Natural Gas Midstream Segment

General Regulation.  Our natural gas gathering facilities generally are exempt from the Federal Energy Regulatory Commission’s, or the FERC, jurisdiction under the Natural Gas Act of 1938, or the NGA, but FERC regulation nevertheless could significantly affect our gathering business and the market for our services. In recent years, the FERC has pursued pro-competitive policies in its regulation of interstate natural gas pipelines into which our gathering pipelines deliver.

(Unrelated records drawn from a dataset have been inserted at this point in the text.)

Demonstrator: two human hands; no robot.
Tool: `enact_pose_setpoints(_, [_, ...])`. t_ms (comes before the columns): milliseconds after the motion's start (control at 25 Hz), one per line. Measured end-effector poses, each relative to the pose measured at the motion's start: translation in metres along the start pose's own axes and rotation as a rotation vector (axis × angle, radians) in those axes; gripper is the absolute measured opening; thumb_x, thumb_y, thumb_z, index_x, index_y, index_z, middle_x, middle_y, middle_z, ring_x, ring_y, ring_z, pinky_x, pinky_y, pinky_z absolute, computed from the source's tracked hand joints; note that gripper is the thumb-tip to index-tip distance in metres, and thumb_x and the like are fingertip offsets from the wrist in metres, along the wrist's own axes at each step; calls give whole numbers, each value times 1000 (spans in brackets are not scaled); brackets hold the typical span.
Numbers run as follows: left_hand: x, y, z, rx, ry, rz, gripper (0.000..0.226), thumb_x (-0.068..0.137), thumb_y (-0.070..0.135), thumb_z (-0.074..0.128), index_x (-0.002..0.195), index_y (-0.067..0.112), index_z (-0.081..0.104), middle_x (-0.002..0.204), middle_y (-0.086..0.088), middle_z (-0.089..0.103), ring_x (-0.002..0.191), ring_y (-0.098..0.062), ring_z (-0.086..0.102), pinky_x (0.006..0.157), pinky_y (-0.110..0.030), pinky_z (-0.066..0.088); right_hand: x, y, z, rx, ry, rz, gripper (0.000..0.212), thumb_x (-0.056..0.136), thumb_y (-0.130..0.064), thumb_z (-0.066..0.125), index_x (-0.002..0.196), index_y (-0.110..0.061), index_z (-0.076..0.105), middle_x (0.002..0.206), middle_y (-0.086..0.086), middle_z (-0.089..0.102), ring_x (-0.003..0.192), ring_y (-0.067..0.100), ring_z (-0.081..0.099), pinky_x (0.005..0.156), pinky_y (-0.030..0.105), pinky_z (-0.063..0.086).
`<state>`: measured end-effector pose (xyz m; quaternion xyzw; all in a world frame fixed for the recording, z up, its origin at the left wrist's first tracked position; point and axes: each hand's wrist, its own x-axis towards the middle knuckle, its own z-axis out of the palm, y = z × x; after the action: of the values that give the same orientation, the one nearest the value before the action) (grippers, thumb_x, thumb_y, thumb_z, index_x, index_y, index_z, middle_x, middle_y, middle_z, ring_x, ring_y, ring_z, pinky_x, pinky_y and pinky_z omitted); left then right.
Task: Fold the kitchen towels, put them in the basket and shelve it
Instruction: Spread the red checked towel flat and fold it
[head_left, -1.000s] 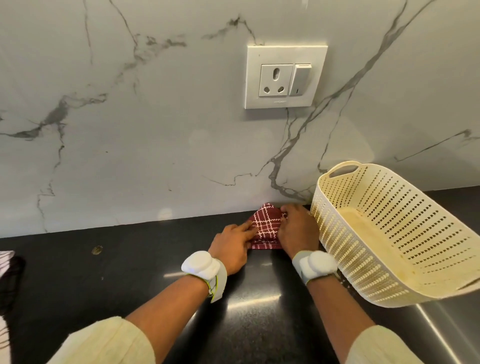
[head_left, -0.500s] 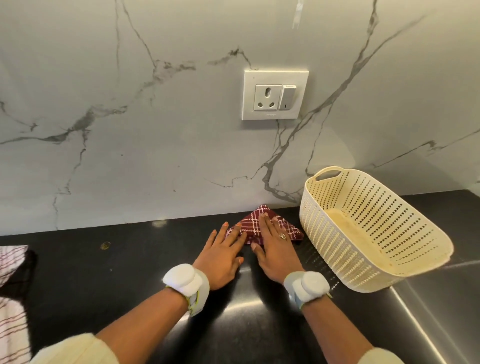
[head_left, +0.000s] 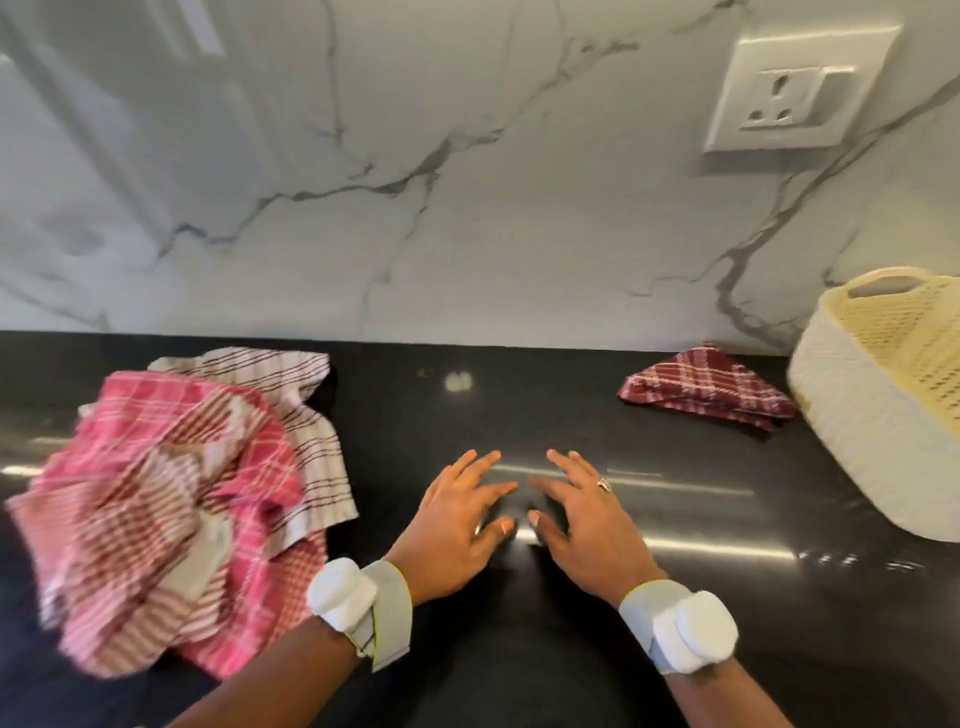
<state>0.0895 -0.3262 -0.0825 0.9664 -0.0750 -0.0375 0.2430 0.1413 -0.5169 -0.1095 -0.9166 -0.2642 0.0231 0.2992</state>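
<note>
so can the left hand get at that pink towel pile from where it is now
Probably yes. The left hand is open and holds nothing, and the pile of pink towels lies just to its left on the black counter, with nothing between them. The right hand is empty too.

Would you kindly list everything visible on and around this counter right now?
Dark red checked folded towel: one, on counter beside basket.
Pile of unfolded towels: several, pink checked and white-and-maroon striped, counter's left; exact count unclear.
Cream perforated plastic basket: one, right edge.
Black glossy counter: one.
White marble wall: grey-veined, behind.
White wall socket: one, upper right.
White wrist bands: two.
Left hand: open, fingers spread, empty.
Right hand: open, empty, ring on finger.
</note>
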Motion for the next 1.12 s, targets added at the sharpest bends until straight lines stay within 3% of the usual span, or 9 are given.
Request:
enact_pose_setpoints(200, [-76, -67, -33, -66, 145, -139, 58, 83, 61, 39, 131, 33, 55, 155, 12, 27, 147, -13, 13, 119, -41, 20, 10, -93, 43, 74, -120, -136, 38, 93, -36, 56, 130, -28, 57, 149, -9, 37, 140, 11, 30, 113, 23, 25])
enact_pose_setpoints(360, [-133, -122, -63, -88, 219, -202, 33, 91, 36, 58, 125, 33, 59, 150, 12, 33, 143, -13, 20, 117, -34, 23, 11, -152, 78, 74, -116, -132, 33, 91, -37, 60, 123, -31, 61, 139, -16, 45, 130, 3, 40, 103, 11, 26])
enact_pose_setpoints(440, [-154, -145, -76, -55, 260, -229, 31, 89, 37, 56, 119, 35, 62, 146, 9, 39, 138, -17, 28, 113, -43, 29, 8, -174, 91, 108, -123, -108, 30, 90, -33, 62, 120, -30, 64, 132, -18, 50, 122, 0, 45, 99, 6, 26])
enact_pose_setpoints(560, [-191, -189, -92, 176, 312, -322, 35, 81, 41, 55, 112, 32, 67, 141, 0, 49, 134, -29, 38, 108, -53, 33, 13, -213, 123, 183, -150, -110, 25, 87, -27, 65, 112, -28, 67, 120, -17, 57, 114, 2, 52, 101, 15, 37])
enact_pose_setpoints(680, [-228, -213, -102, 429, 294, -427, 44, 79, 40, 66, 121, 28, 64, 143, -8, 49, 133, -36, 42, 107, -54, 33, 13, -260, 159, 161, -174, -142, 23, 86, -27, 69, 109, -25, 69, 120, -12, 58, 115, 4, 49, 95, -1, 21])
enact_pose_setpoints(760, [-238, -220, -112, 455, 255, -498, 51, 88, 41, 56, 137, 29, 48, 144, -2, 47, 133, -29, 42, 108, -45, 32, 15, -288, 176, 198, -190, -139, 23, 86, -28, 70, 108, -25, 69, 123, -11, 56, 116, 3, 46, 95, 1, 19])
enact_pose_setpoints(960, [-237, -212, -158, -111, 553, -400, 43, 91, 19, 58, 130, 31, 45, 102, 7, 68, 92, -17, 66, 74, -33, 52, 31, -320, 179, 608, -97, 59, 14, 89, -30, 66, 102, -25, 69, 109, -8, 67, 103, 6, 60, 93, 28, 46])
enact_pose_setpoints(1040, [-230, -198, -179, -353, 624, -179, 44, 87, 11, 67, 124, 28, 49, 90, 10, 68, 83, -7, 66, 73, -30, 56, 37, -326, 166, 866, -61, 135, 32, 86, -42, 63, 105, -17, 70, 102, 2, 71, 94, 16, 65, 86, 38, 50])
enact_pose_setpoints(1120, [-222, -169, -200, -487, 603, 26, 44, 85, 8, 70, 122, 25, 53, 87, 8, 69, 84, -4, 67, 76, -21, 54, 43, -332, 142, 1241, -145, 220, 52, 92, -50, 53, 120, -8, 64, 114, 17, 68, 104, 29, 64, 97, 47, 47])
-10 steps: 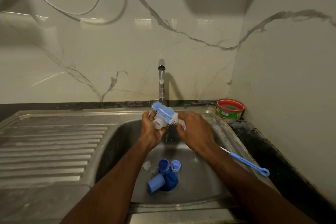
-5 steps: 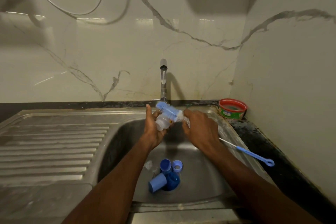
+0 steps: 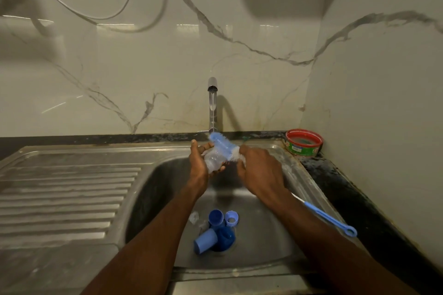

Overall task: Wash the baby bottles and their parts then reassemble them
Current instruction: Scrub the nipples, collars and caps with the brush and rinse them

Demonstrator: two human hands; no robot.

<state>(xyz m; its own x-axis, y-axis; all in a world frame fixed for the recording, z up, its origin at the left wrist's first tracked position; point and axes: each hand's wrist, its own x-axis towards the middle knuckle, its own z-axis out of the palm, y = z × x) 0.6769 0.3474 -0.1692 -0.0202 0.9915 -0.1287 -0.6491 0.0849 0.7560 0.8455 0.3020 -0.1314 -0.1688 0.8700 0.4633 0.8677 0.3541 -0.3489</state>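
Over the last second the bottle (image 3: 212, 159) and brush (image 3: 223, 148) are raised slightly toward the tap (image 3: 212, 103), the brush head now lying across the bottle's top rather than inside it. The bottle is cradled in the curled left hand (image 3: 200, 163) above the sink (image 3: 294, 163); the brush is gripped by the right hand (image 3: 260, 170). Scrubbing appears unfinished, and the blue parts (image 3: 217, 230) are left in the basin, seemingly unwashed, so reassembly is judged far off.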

However, we cannot assure you that the FERC will continue this approach as it considers matters such as pipeline rates and rules and policies that may affect rights of access to natural gas transportation capacity.

For example, the FERC will assert jurisdiction over an affiliated gatherer that acts to benefit its pipeline affiliate in a manner that is contrary to the FERC’s policies concerning jurisdictional services adopted pursuant to the NGA. In addition, natural gas gathering may receive greater regulatory scrutiny at both the state and federal levels now that the FERC has taken a less stringent approach to regulation of the gathering activities of interstate pipeline transmission companies and a number of such companies have transferred gathering facilities to unregulated affiliates. Our gathering operations could be adversely affected should they be subject in the future to the application of state or federal regulation of rates and services. Our gathering operations also may be or become subject to safety and operational regulations relating to the design, installation, testing, construction, operation, replacement and management of gathering facilities. Additional rules and legislation pertaining to these matters are considered or adopted from time to time. We cannot predict what effect, if any, such changes might have on our natural gas midstream operations, but the industry could be required to incur additional capital expenditures and increased costs depending on future legislative and regulatory changes.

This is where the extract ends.